2004年01月16日

アジャ・コング勝訴で揺れる「活字プロレス論」

Date: 2003-08-27 (Wed)

今日のオススメ曲「OutrageのFangs」

 世間一般的にも知名度が比較的高いアジャ・コングが、所属していた興業会社を相手取った訴訟でこの度勝訴した。ことの発端は2001年2月に開催された後楽園ホールでの興行に遡る。
 当時取締役だったアジャは経営方針などをめぐり社長と対立、退任・退団を申し入れ、リングを去った。しかし後の記者会見などで「勝手に去って後始末しない」「問題児」などと発言されたという。これが引き金となり、侮辱的なコメントに関しての慰謝料と未払い報酬計約1500万円の支払いを求めた裁判がはじまった。これに対し、東京地裁は慰謝料50万円を含む710万円あまりの支払いを命じた。
 これで何が揺れているのかと言えば、会社側が出した主張「プロレス業界では、リング外のコメントは試合を盛り上げるために許される」は、真鍋美穂子裁判官によって「当時の両者の関係を考慮すると許容されるコメントではない」と退けられた部分にある。

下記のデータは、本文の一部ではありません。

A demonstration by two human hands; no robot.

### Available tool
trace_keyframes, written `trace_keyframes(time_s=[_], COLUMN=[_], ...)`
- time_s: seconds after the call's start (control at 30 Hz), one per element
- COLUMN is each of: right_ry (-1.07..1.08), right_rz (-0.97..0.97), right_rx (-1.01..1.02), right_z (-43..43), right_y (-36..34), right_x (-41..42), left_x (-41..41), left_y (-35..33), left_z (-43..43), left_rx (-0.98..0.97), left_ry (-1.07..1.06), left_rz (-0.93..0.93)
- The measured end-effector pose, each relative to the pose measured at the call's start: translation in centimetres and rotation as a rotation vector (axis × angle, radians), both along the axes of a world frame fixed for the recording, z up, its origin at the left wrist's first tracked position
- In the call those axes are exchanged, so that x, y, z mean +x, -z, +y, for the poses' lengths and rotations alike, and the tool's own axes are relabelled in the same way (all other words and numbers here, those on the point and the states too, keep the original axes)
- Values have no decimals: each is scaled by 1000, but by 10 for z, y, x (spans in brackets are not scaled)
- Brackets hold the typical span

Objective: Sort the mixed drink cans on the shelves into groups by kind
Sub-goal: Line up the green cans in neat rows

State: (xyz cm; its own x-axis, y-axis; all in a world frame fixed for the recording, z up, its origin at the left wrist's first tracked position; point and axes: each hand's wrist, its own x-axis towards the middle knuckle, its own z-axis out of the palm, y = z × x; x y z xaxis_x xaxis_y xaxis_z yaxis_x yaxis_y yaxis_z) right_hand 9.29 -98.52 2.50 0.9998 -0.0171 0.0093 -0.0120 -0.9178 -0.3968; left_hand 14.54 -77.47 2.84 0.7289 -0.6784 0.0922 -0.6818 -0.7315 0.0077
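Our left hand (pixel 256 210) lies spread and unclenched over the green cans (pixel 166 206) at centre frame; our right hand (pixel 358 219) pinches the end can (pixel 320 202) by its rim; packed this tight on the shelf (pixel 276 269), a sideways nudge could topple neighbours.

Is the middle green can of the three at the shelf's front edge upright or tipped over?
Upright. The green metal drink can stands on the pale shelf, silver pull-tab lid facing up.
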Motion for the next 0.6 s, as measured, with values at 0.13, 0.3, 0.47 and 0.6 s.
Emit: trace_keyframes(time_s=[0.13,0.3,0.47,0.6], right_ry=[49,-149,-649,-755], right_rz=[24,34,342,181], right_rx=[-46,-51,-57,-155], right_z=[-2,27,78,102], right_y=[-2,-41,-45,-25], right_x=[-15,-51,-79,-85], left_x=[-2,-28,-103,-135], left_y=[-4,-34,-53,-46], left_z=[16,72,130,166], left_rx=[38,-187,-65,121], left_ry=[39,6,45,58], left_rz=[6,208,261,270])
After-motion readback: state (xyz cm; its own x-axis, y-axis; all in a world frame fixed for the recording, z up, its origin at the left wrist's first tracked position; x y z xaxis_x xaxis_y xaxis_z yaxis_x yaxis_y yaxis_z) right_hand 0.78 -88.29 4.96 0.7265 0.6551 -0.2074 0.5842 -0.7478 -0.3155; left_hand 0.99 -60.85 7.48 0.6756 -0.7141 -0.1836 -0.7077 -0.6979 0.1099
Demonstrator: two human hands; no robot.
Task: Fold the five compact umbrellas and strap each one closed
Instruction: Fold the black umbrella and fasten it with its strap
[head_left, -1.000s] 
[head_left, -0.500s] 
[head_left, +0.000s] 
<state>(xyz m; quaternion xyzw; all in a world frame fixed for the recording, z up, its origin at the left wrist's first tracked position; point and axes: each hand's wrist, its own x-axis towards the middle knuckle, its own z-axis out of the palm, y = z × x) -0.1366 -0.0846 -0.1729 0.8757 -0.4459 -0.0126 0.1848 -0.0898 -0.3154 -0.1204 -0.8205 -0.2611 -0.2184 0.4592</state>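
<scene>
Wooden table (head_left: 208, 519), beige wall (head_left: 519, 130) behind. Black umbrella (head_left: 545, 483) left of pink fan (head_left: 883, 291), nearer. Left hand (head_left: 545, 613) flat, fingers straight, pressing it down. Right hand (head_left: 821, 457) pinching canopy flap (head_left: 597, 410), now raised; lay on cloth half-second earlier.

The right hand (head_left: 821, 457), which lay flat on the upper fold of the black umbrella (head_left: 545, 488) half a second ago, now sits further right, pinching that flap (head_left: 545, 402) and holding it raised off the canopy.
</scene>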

 現来プロレスラーは活字媒体を含めたメディアを通して舌戦を繰り返し、対戦相手の心理を揺さぶるのもプロレスとしてきた。その一戦を迎えるまでに出したコメントを読んだり、聞いたりすることで選手は試合に対するモチベーションを高める。もちろん、それを読むファンも試合展開を想像し、気持ちを高めていく。これが活字プロレスである。
 ところが今回の勝訴は、活字プロレスやリング外のコメントは、場合により、プライベートなことであり認められないとした。
 ただし、今回会社側が残したコメントが過剰だったかといえば、このレベルであれば、日常茶飯事である。それが問題とされ訴訟の種となるのなら、ほとんどのプロレスラーが詐欺、恐喝、傷害、殺人未遂にあたり、侮辱罪なんてものは当たり前の世界となってしまう。

 そして1番のポイントが、いわゆるアングルの部分。プロレスが「仕組まれたもの」、ショーであるのを法的に認知したと言っていい。
 プロレス中継などを観戦していればよくあるコメント、「ブッ殺してやる」。本当に頭にきているのなら、試合などせず、今までに誰もが訴えてきたはず。また殺されるほど身の危険を感じていたのなら、警察に助けを求めたというニュースがあってもいいはずだが、そんな事態は1度もない。それはプロレス内で発生したことは、すべてプロレス内で解決してきたからである。もっとも一般的なのは、リング上で勝負をつけ因縁や遺恨を解決すること。それが金銭的な問題なのであれば、個人と会社側とで話し合いが持たれてきた。
 たとえば今回、「試合放棄は社長が演出し、指示した」、「試合が始はじまったらほかの選手がリングに上がって辞任要求を出すので『辞めてやる』と言え、と言われた」とアジャの退団には流れが作られていたことを示唆する内容答弁も出ている。これでは「プロレスはエンターテイメントです」と言ったと同然である。

 そもそも活字プロレスは、テレビ中継では全試合を追えないことから、活字媒体が試合経過を伝えるため、また試合内容を論じるために誕生した。ゆえに、試合前、試合後のコメントは試合をさらに楽しむためのエッセンスであり、それ自体を楽しむファンも多い。コメントは選手の主張であり、リングを下りた後も言語でプロレスをする。しかし今、この“プロレス言語”の是非が問われているのだ。この勝訴は、活字プロレスとプロレスのエンターテイメント性を考えさせるものとなった。波紋が広がるのは間違いない。